– И ты, – после небольшой паузы ответила Лена.
Должно быть, они подумали об одном и том же.
– Рано или поздно он появится. И ты уйдешь от меня.
– Совсем необязательно уходить. – Лена положила голову на грудь отца.
– Даже если ты не уйдешь, ты все равно уйдешь.
– Успокойся. Никто тебя не заменит. Никогда.
– Если бы ты только знала, как я жалею о каждом дне, проведенном вдали от тебя! Ты знаешь, сколько их было, этих дней?
– Сколько?
– Я подсчитал. Шесть тысяч пятьсот семьдесят. Или около того. Если бы твоя мать не написала мне… Страшно даже представить…
– Но теперь-то я с тобой! И знаешь, тот, который появится, рано или поздно, думаю, он будет похож на тебя. Он будет вылитый ты…
На следующее утро отец не вышел к общему завтраку. Это было вопиющим нарушением распорядка, за которым строго следила Виктория Леопольдовна. Отец никогда не нарушал распорядка. Он не нарушил бы его и сейчас, если бы не умер. Во сне. Сердце, полное любви к Лене и любви к матери, не вынесло глухой стены вражды между ними. Он умер, и никаких общих завтраков больше не будет. И ничего не будет.
Ничего.
Похороны Лена помнила смутно. Скромные, приглушенные похороны. Пришли друзья отца по университету и несколько соратниц Виктории Леопольдовны – таких же, как она, академических вдов. На Лену вдовы подчеркнуто не обращали внимания. Плевать ей было на их внимание. Плевать ей было на все.
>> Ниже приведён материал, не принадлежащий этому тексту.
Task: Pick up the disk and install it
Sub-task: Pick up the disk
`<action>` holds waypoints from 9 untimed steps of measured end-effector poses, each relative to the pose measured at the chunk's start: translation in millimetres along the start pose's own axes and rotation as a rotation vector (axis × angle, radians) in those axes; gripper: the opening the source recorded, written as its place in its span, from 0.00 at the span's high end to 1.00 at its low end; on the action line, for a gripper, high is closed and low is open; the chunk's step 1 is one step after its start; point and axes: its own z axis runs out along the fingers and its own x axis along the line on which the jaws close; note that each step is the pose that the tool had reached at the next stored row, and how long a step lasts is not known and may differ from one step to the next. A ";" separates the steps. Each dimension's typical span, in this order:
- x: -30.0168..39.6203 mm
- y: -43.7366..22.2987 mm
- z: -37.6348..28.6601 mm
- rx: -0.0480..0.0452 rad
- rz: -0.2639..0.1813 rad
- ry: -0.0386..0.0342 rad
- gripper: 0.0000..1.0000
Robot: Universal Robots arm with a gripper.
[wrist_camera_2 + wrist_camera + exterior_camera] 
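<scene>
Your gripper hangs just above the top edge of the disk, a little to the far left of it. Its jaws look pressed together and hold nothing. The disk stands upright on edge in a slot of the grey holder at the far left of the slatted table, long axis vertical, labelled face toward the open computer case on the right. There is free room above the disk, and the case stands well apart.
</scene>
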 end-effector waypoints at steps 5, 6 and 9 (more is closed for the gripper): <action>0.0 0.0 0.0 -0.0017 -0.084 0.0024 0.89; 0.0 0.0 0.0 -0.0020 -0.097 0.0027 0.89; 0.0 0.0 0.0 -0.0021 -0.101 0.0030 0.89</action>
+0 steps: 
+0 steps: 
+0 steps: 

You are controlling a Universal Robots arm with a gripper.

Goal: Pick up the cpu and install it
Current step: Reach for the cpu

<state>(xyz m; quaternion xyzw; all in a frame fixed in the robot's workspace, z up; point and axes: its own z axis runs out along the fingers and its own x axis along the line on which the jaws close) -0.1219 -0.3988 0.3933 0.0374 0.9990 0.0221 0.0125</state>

Отец – вот кто был важен ей. И теперь его не стало.
И Лены не стало. То есть существовала темно-рыжая оболочка, но под этой оболочкой все выгорело дотла. Выгорело и покрылось слоем золы.
Пепелище.
Именно на это пепелище и пришла Виктория Леопольдовна.
– Я жду вас к завтраку уже десять минут, милочка, – сказала она, как обычно поджимая губы. – Вы живете в нашем доме два года. Пора бы уяснить, что существуют вещи незыблемые. Не зависящие ни от чего. Ни от чего, вы слышите! Порядки устанавливал даже не… покойный Анатолий. Порядки устанавливал сам Аристарх Дмитриевич. И не вам их менять.
Странно, но именно ненависть старой карги, такая живая, такая восхитительно упругая, ненависть с бровями вразлет, горячечным румянцем и юным блеском глаз, – эта ненависть и вытянула Лену. Теперь они с Викторией Леопольдовной цеплялись за свою взаимную неприязнь, чтобы заглушить чувство потери. Все лучше, чем ничего. Неприязнь не прошла даже тогда, когда старая карга слегла. Чтобы больше никогда не подняться. Молодой врач-интерн, пришедший освидетельствовать больную, видимых нарушений опорно-двигательного аппарата не обнаружил, отчего у больной отказали ноги, объяснить не смог и назначил Лене свидание, что было совсем уж бесперспективно. Лена вежливо отказала, а интерн еще долго витийствовал о неизученной природе такого вот паралича на нервной почве.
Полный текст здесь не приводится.